Biodiversidad y concepto de especie

Más de una vez se ha hablado aquí del concepto de especie, como en “La evolución se ve: la especiación” o en “Tres son una: menos lémures“. En condiciones habituales, siempre se diferencia una especie de otra, aunque sean muy similares y habiten en los mismos ecosistemas, en el hecho de que les resulta imposible la hibridación.

Pero ocurre que con las tecnologías que nos proporciona la biología molecular, el concepto de especie se amplía bastante. De hecho, puede ser posible reconocer especies diferentes que, en apariencia, son idénticas, y que, al ocupar los mismo nichos, no serían distinguibles por los métodos tradicionales.

En Molecular Ecology Notes acaba de publicarse un trabajo que abunda en el asunto. Existiendo ya tantas especies clasificadas, los autores pensaron que debería haber, además de las habituales características fenotípicas, etológicas o cualesquiera que se usen para diferenciar especies, alguna huella en el ADN que se pudiera utilizar en el mismo sentido. Dado lo amplio de las especies a diferenciar, debería de usarse un fragmento concreto a tal efecto.

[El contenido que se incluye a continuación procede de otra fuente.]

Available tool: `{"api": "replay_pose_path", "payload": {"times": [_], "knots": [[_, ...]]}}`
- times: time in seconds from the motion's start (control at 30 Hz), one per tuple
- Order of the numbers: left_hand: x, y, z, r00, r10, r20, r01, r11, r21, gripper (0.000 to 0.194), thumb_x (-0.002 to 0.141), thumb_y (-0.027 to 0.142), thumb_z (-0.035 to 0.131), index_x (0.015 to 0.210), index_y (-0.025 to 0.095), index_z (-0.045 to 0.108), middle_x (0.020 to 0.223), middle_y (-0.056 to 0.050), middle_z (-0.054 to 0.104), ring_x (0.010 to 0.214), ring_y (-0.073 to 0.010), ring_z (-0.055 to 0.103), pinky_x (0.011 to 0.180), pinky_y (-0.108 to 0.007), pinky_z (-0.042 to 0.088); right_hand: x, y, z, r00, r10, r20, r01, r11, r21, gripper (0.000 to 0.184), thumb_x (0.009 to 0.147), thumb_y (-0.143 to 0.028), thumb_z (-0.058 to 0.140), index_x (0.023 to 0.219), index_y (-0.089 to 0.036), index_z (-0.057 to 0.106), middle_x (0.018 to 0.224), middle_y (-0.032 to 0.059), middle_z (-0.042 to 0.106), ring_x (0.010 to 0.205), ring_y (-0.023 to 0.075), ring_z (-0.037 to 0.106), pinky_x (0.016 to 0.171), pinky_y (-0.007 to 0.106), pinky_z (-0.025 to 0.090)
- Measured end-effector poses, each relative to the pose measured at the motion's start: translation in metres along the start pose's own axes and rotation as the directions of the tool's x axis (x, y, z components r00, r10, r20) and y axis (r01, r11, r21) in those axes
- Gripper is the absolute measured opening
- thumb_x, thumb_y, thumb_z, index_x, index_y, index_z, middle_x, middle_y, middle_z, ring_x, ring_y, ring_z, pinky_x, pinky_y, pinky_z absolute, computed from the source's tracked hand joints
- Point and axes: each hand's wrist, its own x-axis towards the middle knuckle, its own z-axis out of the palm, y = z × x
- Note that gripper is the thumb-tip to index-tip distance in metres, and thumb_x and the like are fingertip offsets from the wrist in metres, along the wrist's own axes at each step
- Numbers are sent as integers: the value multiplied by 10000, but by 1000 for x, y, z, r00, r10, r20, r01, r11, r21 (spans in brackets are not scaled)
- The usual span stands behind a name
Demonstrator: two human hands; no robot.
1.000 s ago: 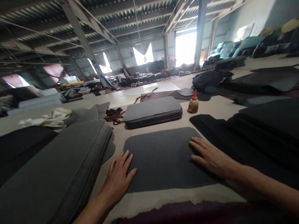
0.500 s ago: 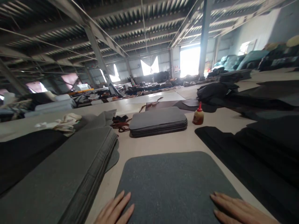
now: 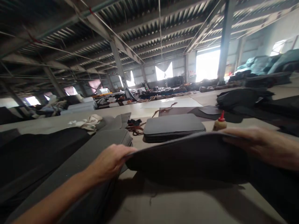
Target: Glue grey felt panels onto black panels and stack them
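Note:
A dark grey rounded panel [image 3: 187, 158] hangs tilted above the table, its underside towards me. My left hand [image 3: 114, 158] pinches its left edge, and my right hand [image 3: 259, 143] grips the right one, slightly blurred. Just beyond the panel lies a neat stack of similar grey panels [image 3: 173, 123] with rounded corners. A small glue-type bottle [image 3: 220, 123] with a red pointed cap stands behind my right hand, its lower part hidden.
Left of me lies a long pile of grey sheets [image 3: 93, 152], with black material [image 3: 46, 149] beyond it. Brown strips [image 3: 135, 129] and a cream cloth [image 3: 92, 121] lie farther back. Dark folded fabric [image 3: 243, 98] sits at the right on the pale table [image 3: 182, 205].
Both hands lay flat on the panel before; now they hold it by its sides, lifted off the table and tipped up. The view has turned left.

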Motion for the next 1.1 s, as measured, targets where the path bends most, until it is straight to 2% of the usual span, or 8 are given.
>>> {"api": "replay_pose_path", "payload": {"times": [0.1,0.2,0.37,0.5,0.63,0.77,0.87,1.1], "knots": [[59,-23,-26,990,-3,-140,17,995,101,343,1013,380,386,1175,302,678,1010,3,747,915,-208,692,772,-277,492,81,10,-11,996,88,8,-88,995,55,428,995,-594,452,1136,-290,717,833,68,709,684,243,658,628,385,570],[109,-41,-54,958,-46,-282,96,981,166,317,1010,370,423,1133,242,686,986,-44,733,930,-261,677,828,-340,492,133,11,-23,970,200,-139,-212,975,-73,259,1010,-367,546,1074,-191,726,694,31,643,599,169,598,639,331,520],[171,-56,-74,852,-70,-518,190,965,182,378,1060,338,329,1334,230,566,1304,-73,632,1245,-295,547,1061,-454,398,165,14,-32,864,68,-499,-207,952,-228,372,1072,-346,432,1362,-186,601,1079,111,670,1046,267,640,922,420,472],[206,-67,-21,872,-80,-483,176,972,157,390,1045,224,374,1411,218,509,1435,-82,553,1356,-251,459,1152,-451,339,166,41,8,876,-7,-481,-162,937,-309,412,1092,-281,345,1452,-180,517,1369,132,579,1254,287,545,1020,413,441],[223,-74,77,947,-124,-296,161,981,104,267,1000,290,557,1237,189,631,1284,-99,638,1212,-255,587,1047,-501,478,148,80,84,976,78,-204,-150,920,-363,445,943,-39,426,1286,-174,673,1261,131,664,1102,291,638,921,399,510],[223,-83,145,971,-152,-183,163,986,46,309,977,342,613,1242,182,621,1319,-108,613,1203,-256,599,1039,-504,504,126,102,140,990,143,-2,-133,917,-377,500,887,-18,410,1247,-218,692,1267,92,669,1059,273,668,838,363,537],[219,-92,155,976,-150,-160,156,987,28,368,988,345,594,1323,194,575,1398,-119,565,1282,-274,551,1090,-533,461,120,104,149,988,148,49,-119,918,-378,530,902,-29,368,1316,-211,646,1345,109,619,1120,276,644,877,370,522],[206,-89,142,987,-119,-112,126,990,56,410,999,338,573,1376,180,537,1441,-139,538,1345,-285,506,1137,-547,411,115,101,137,986,89,139,-33,930,-365,561,887,-9,361,1380,-152,588,1384,148,581,1252,279,568,1032,399,463]]}}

Encontraron el “código de barras genético” que podría servir. El análisis se basa en la secuencia mitocondrial para la enzima citocromo c oxidasa. Concretamente, se centraron en una región del ADN mitocondrial de 648 pares de bases en especies de pájaros de norteamérica. ¿Cómo saber si esta secuencia es la auténtica huella que serviría para diferenciar unas especies de otras? Pues siguieron el camino a la inversa: la testearon en taxones ya establecidos, concretamente de aves norteamericanas.

En 643 especies, el 94% poseían distinto “código”, el 6% corresponderían a especies muy próximas y el 2% restante (15 especies) consistirían en especies que habían permanecido ocultas hasta ese momento, es decir, especies nuevas. Así que, dada la consistencia entre los conceptos tradicionales de especie y el “código de barras genético“, el trabajo concluye que se trata de un buen método para extender a todo el conjunto de seres vivos.

Dos asuntos más a tener en cuenta:

  • Las 15 especies nuevas descubiertas parecían iguales a otras, por lo que estos trabajos pueden dar muchísimas sorpresas en cuanto al incremento en el conocimiento de la biodiversidad en nuestro planeta que estamos obligados a tener.
  • A pesar de lo sofisticado que pueda parecernos esta tecnología, “tres horas y cinco dólares en sustancias químicas” es todo lo que cuesta diferenciar dos especies de esta manera, según uno de los autores, Paul Herbert.

El trabajo se encuadra, con otros muchos, dentro del proyecto Barcode of Life Data System, una gran base de datos creada a este efecto y que crece continuamente, auspiciada por el Instituto para la Biodiversidad de Ontario.